И вот, наконец, луна опять повисла, почти совершенно круглая, пухлая (трехмерная) и ослепительная. Рощи и воды простирались, подернутые сиреневатой пеленой. Были такие две ночи после похорон, когда весь городок словно очумел от жестокого полнолуния и притаился еле живой, раздавленный меж складками гор. Лес, оголившись, отступил подальше от околиц, и взору поселенца открылись вдруг глухие недоступные трущобы далеко внизу. Деревня едва дышала своими дымоходами, напоминая хитрого слабого зверька, застывшего на ладони охотника и притворяющегося мертвым. Дождь прекратился, туман рассеялся, и пыльца лунного света ощутимой тяжестью падала на поверхность земли. Люди, звери, растения страдали от бессонницы и наутро выглядывали из своих хат, логовищ, расщелин изнуренные, точно после стихийного бедствия.
Впрочем, никакой катастрофы в действительности не произошло; маятник, качнувшись высоко в одну сторону, начал очень быстро падать. Несущественно, что пишут в учебниках; обитатель селения знал, что для полного ущерба потребуется всего три-четыре дня. И глядя на изуродованный, откушенный профиль луны, он со вздохом вспоминал, что еще только вчера мир был залит густым воском и медом – отражением славы Господней.
А между тем дневная жизнь в селении проходила по раз и навсегда заведенному трафарету, и крайняя раздражительность Конрада легко объяснялась именно очередным полнолунием, действующим тягостно даже на старожилов.
Янина с Бруно совсем не показывались в городке, скрываясь на хуторе. Фома был обременен школой, где новый учитель (Гус) все больше и больше задавал уроков (или это так казалось, потому что дни укорачивались).
Одна Ипата могла бы заметить перемену в настроениях мужа, но она совершенно отвернулась от Конрада, почти не разговаривала с ним и только тихо передвигалась по дому (точно с опущенными руками), отлично, впрочем, справляясь с работой. Глаза ее, глубоко сидящие, острые, горели теперь торжествующим мстительным огоньком. Она перестала беспокоить Конрада по ночам, почти не являясь к нему в спальню, что его отнюдь не удручало.
Ипата довольно часто теперь подвергалась своим припадкам столбняка; она застывала совершенно неподвижно и в самой неудобной позе, точно окаменев или расторгнув узы с телом. Фома очень боялся этого полного отсутствия матери, ее кататонического покоя, а Конрад иногда даже подносил зеркальце к губам, чтобы убедиться, жива ли она еще. Его прикосновение заставляло женщину сразу брезгливо встряхнуться, отстраниться, она теперь довольно часто распевала балладу о дереве, на котором растут и зреют бесчисленные плоды. (Плоды умирают и гниют у корней, а дерево вечно и свято.)

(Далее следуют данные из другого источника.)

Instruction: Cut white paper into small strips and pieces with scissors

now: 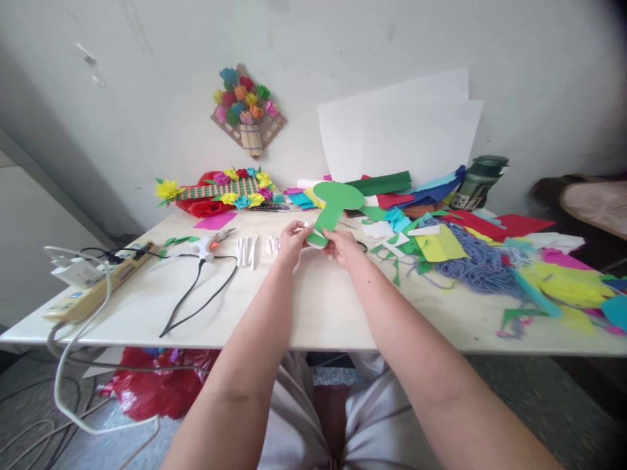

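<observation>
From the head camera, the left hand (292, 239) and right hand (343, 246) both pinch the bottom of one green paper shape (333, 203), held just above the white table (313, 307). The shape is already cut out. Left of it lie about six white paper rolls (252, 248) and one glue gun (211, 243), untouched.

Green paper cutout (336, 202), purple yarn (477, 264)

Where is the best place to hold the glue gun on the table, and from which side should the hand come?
Probably grip the glue gun by its white body, coming from above on the near side. It lies flat on the table, its orange tip points right, and its black cord trails toward the near edge, so avoid both.
</observation>
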`<state>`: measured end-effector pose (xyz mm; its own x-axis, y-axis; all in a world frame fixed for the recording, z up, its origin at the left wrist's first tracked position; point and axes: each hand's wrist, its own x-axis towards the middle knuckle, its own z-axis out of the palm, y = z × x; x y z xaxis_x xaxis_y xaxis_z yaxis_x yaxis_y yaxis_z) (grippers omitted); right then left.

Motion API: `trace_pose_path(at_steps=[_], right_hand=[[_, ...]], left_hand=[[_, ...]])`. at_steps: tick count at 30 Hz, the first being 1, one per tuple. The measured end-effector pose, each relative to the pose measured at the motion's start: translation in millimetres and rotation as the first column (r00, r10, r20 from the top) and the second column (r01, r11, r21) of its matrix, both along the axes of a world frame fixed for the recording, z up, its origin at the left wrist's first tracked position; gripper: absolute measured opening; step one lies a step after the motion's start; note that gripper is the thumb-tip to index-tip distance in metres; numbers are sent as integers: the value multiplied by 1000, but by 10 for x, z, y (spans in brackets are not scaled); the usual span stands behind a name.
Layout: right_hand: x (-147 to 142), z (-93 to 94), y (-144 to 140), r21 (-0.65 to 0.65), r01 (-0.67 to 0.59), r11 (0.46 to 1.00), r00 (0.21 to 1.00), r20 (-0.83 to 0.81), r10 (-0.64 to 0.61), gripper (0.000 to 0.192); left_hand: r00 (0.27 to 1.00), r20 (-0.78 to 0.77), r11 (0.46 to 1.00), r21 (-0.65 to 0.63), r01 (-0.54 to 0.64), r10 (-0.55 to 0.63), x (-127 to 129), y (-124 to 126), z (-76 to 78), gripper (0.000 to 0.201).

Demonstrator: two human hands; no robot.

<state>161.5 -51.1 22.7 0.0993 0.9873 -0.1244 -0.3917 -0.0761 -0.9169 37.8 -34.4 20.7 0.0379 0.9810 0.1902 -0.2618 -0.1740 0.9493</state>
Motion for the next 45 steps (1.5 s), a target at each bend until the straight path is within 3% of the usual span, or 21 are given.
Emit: trace_pose_path(at_steps=[5,12,19,27,33,45], right_hand=[[-24,-5,-1,53,86,995,996,34,-88,5],[-43,-48,29,123,124,985,988,75,-134,18],[-51,-45,10,149,72,986,990,111,-90,38],[-58,-31,-25,172,43,984,993,99,-60,37],[-57,-37,-30,203,-4,979,996,84,-14,52],[-46,-62,11,243,32,970,997,63,-49,60]], left_hand=[[999,39,999,-38,-9,11,-24,-8,21,38],[998,61,997,-69,22,-17,-44,23,-15,37],[994,97,994,-101,51,-41,-85,58,-33,37],[992,110,989,-127,76,-62,-107,37,-5,36],[991,124,993,-100,61,-49,-106,65,-36,36],[983,140,985,-110,135,-119,-110,65,-34,29]])
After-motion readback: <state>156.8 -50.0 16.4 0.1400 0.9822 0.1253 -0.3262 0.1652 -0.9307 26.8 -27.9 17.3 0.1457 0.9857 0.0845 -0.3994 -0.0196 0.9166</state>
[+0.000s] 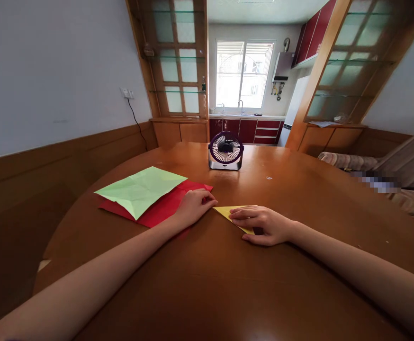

Естественно, Фома страдал от этих семейных отношений и под предлогом трудной арифметической задачи уходил к тетке, где оставался ночевать; чудилось, что он готов навсегда связать свою судьбу с беглецами.
Однажды в самый разлив осенней слякоти в полдень у Ипаты в доме за столом собралась вся семья; рванув дверь (не входя на кухню), слегка подвыпивший Эрик подбросил долгожданную телеграмму на имя доктора Корнея Ямба. Конрад тут же небрежно развернул ее и прочел вслух: “Sale accepted money deposited taxes deducted Sultan” [44] .
– Выпьем? – предложил он, развязно поднимая стакан.
– Что такое, какие налоги? – всполошился рыжий пастырь, шаря обеими руками (точно крабы) по скатерти.
Ипата с твердокаменным лицом и беспомощно опущенными руками стояла неподвижно и молча у открытой печи.
– Мое имущество – лес, дачу продали наконец, – радостно объяснил Конрад, наливая себе еще сидра. – Вот куплю всем подарки, Фоме моторную лодку.
– Ну, – равнодушно отмахнулся слепой старец, – деньги – грех! – и снова принялся за пудинг.